Mari sat in the passenger seat with her shoulders pulled tight and her eyes always moving. Kenzie curled in the back seat beside Tally like she'd turned into something smaller than herself. Barbie, the Yorkie, was tucked into Kenzie's lap—ears twitching at every sound, tiny body trembling whenever the Jeep hit a bump too hard.
Justin's hands ached.
Not from driving—he'd driven long trips before—but from the way he'd been gripping the steering wheel like it could keep his world in one piece if he didn't let go.
They'd been out in it long enough for shock to start wearing off.
Shock was useful at first. It let you do things. It made you move fast. It kept you from thinking too hard about what you'd just seen in your own driveway.
But now shock was thinning, and what was underneath it was uglier.
Reality.
"You know what?" Tally snapped from the back, voice sharp and too loud in the enclosed space. "We should've stayed home."
Justin didn't look back. He kept his eyes on the road—what was left of it.
"Tally," he said, not angry, just warning.
"No, I'm serious," she pushed on. Bratty. Breathless.
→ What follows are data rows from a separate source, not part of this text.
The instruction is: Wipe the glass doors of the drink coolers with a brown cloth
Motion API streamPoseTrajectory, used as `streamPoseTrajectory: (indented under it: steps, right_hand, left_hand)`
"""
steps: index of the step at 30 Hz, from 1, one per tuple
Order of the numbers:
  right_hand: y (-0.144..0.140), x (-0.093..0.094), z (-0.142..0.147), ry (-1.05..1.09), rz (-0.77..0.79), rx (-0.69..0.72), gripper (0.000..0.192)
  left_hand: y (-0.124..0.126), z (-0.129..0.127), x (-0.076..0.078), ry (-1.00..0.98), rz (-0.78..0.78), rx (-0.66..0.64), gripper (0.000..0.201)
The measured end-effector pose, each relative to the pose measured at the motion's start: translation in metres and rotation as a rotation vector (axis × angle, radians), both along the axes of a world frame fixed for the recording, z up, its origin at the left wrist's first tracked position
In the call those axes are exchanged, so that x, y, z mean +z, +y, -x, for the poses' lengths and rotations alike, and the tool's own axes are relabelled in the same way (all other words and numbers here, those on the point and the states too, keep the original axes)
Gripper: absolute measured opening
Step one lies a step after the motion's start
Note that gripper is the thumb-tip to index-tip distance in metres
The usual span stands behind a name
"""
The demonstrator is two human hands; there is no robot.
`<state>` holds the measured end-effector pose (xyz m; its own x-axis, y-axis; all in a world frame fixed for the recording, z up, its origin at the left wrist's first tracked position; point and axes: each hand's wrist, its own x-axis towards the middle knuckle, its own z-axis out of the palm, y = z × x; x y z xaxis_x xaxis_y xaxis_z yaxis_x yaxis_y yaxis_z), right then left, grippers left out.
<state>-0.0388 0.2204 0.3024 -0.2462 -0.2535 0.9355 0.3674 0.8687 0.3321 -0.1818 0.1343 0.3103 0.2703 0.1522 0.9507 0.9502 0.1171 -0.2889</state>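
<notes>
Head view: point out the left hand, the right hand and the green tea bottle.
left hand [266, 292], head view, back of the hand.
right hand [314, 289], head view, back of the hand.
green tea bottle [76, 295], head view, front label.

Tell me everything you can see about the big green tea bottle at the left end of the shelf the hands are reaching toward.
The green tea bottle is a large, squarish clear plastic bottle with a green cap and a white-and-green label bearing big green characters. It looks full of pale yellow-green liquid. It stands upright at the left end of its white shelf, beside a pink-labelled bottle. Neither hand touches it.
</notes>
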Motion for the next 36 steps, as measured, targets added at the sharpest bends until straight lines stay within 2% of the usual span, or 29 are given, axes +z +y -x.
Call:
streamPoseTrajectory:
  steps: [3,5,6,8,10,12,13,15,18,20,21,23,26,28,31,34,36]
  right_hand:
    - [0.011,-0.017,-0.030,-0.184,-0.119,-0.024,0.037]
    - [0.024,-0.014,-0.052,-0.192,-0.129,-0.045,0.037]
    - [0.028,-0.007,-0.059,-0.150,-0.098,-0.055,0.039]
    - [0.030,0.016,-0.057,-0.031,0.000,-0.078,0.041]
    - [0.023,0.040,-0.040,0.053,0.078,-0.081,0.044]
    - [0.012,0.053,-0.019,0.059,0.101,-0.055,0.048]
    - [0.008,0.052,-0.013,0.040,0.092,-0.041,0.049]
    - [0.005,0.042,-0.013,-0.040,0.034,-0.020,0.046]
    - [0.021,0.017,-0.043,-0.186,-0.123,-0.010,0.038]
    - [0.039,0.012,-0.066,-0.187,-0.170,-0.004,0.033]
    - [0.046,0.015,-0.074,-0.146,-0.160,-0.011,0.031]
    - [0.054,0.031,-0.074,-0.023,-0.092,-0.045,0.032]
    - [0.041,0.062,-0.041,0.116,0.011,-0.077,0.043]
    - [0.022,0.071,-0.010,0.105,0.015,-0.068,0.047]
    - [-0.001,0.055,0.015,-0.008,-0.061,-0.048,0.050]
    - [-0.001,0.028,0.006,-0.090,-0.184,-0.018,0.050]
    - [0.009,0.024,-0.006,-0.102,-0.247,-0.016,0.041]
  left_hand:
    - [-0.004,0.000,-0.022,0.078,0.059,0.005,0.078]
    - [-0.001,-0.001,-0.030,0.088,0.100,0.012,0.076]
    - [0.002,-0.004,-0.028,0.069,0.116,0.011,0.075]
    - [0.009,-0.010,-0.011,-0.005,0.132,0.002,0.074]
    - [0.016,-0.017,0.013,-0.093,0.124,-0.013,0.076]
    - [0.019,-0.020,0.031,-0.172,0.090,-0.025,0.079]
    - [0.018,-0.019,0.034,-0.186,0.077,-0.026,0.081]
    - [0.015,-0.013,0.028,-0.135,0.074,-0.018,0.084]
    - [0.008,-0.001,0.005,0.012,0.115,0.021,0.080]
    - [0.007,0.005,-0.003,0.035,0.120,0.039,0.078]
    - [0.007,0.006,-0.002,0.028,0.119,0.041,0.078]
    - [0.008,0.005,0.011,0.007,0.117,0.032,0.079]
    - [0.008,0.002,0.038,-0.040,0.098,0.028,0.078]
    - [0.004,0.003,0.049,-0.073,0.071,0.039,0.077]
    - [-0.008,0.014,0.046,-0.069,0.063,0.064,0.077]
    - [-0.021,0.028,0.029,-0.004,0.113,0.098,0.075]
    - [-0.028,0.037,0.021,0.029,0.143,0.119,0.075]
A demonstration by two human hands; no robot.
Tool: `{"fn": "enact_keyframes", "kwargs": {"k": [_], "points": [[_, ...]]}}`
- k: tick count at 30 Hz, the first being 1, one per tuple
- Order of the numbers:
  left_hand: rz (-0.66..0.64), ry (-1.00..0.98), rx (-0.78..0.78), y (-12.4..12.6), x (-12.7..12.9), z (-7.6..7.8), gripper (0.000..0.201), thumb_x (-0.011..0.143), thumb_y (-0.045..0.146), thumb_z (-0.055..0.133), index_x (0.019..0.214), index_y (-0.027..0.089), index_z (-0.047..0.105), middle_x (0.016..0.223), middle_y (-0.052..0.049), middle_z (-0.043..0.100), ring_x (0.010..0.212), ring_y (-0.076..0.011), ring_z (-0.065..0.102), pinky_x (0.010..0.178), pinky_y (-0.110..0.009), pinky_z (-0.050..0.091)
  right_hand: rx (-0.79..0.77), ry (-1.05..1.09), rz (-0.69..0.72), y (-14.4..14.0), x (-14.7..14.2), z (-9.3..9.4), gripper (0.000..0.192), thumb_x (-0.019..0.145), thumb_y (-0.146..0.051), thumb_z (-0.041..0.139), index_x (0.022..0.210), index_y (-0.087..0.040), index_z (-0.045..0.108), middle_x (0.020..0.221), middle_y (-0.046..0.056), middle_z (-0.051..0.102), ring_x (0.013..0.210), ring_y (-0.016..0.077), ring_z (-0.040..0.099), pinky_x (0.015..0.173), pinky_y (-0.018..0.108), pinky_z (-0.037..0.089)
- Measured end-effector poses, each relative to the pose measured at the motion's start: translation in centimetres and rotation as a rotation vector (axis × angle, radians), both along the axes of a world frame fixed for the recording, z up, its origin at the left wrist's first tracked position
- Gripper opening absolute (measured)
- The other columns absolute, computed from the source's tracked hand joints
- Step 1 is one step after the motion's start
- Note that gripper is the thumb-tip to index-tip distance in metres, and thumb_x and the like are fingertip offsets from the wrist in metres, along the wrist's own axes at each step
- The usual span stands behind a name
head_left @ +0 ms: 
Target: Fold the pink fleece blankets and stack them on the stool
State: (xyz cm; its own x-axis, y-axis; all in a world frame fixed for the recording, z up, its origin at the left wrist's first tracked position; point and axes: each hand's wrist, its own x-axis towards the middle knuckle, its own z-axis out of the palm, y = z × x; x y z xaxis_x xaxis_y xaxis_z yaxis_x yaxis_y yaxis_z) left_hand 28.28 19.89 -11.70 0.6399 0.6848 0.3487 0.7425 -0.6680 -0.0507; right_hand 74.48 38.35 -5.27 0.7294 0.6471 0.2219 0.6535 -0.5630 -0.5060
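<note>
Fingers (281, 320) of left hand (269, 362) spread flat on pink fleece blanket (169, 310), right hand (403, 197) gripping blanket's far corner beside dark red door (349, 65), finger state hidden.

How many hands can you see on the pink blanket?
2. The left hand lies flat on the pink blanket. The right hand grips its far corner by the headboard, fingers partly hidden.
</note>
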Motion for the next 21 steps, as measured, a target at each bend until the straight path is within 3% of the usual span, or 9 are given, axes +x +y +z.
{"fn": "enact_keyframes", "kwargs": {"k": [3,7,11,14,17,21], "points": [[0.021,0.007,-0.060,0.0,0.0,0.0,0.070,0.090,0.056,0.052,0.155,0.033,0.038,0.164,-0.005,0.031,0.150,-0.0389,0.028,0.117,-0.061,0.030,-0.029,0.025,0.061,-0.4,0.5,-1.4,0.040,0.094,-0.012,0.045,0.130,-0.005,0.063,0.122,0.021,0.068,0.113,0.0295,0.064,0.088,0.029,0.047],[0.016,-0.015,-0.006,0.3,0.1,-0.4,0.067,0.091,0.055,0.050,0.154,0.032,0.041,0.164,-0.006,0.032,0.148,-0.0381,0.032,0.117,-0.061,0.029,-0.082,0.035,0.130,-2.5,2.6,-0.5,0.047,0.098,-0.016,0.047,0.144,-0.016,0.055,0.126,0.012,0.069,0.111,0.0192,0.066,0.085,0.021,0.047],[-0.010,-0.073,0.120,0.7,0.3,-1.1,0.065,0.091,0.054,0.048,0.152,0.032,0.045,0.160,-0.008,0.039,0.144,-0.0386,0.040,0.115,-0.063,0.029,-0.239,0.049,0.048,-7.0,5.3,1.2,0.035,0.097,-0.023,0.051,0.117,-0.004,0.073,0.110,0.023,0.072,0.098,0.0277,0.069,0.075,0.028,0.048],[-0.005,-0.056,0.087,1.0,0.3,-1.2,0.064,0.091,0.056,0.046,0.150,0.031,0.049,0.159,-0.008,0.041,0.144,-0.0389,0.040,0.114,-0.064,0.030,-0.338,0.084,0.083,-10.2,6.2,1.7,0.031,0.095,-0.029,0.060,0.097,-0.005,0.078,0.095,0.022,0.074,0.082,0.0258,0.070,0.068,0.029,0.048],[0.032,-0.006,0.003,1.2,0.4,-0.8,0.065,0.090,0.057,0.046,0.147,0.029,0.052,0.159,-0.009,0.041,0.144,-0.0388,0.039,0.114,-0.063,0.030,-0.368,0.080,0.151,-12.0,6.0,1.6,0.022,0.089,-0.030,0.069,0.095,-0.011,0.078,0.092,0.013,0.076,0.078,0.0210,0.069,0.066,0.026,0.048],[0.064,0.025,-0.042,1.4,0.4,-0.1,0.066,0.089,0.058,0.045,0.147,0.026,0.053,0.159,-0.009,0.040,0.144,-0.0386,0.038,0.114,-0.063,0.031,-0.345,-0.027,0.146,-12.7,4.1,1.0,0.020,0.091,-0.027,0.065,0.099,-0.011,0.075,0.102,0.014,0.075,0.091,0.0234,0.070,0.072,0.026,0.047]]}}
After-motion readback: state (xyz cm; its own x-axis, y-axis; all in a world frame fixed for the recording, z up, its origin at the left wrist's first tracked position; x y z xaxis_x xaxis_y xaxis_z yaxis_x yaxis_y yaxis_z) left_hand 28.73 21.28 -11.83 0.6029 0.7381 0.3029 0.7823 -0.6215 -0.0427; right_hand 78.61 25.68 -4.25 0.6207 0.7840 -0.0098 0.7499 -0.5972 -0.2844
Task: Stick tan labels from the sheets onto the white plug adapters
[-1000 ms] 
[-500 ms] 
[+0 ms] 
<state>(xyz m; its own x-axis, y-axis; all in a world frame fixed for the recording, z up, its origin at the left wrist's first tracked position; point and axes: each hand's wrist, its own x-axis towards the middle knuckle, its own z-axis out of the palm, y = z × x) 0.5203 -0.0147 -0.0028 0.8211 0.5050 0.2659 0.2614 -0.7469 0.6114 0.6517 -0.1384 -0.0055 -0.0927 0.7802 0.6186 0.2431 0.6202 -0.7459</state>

Like she needed the argument to keep from crying. "We had walls. We had lights. We had food. We had a generator. And you—" she made a bitter sound, "—you drove us straight into hell."
Kenzie flinched at the word.
Mari's jaw tightened. She didn't turn around. She didn't correct Tally either. But Justin saw it anyway—how Mari's fingers curled in her lap like she was swallowing down something sharp.
Justin kept his voice steady on purpose. "Home wasn't safe."
"It was safer than this!" Tally shot back, gesturing wildly toward the windshield like the city could hear her and would take it personally.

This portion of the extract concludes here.